## [EXERCISE GOAL]
Could you repeat the listing exactly, leaving out the pictures?
-*-
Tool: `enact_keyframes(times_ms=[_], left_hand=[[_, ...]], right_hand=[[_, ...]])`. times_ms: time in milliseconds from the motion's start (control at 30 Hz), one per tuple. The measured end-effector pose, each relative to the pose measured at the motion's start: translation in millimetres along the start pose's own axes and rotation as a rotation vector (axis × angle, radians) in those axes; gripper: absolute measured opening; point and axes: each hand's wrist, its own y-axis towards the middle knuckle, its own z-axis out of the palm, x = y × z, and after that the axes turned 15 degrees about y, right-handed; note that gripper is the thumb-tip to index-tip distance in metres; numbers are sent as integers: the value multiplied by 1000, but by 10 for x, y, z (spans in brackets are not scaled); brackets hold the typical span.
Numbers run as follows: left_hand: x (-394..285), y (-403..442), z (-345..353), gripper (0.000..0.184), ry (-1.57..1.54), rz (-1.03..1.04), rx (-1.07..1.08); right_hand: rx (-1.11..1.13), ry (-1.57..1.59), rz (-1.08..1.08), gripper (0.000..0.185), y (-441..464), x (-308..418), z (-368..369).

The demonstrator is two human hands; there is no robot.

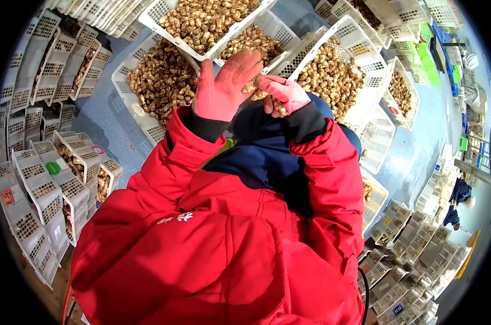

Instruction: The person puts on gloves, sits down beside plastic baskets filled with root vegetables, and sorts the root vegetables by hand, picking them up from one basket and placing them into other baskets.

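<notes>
Both my hands wear pink gloves. My left hand (224,86) is raised with its palm flat and fingers stretched out, over the inner edges of the crates, holding nothing visible. My right hand (286,95) is closed, its fingers curled around a small brown-and-cream lump (278,106); whether it is a bulb or a shellfish I cannot tell. Similar lumps fill the white perforated crate (152,21) at the front, the crate (135,111) on the left and the tilted crate (371,89) on the right. Another crate (278,30) between them is partly filled.
Stacked white crates (37,187) stand along my left side, some holding lumps. More crates (400,97) line the right, with stacks (413,244) farther back. Blue floor (102,116) shows between them. A person (459,197) is at the far right.
</notes>
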Motion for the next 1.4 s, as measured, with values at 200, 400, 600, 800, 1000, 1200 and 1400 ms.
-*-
## [THE ANSWER]
Tool: `enact_keyframes(times_ms=[_], left_hand=[[_, ...]], right_hand=[[_, ...]])`. times_ms: time in milliseconds from the motion's start (control at 30 Hz), one per tuple. The measured end-effector pose, each relative to the pose measured at the motion's start: translation in millimetres along the start pose's own axes and rotation as a rotation vector (axis × angle, radians) in those axes; gripper: absolute measured opening; point and axes: each hand's wrist, its own y-axis towards the middle knuckle, its own z-axis out of the palm, x = y × z, and after that the axes turned 15 degrees about y, right-handed; note that gripper is the thumb-tip to index-tip distance in metres; numbers are sent as integers: the value multiplied by 1000, but by 10 for x, y, z (spans in brackets are not scaled); brackets hold the typical span.
Numbers run as follows: left_hand: x (-394..285), y (-403..442), z (-345..353), gripper (0.000..0.184), ry (-1.57..1.54), rz (-1.03..1.04), rx (-1.07..1.08); right_hand: rx (-1.11..1.13), ry (-1.57..1.59), rz (-1.08..1.08), gripper (0.000..0.185), y (-441..464), x (-308..418), z (-368..369).

The demonstrator is two human hands; there is no robot.


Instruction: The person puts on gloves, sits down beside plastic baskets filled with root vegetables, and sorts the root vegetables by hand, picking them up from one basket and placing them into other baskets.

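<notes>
Both my hands wear pink gloves. My left hand (224,86) is raised with its palm flat and fingers stretched out, over the inner edges of the crates, holding nothing visible. My right hand (286,95) is closed, its fingers curled around a small brown-and-cream lump (278,106); whether it is a bulb or a shellfish I cannot tell. Similar lumps fill the white perforated crate (152,21) at the front, the crate (135,111) on the left and the tilted crate (371,89) on the right. Another crate (278,30) between them is partly filled.
Stacked white crates (37,187) stand along my left side, some holding lumps. More crates (400,97) line the right, with stacks (413,244) farther back. Blue floor (102,116) shows between them. A person (459,197) is at the far right.
</notes>
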Motion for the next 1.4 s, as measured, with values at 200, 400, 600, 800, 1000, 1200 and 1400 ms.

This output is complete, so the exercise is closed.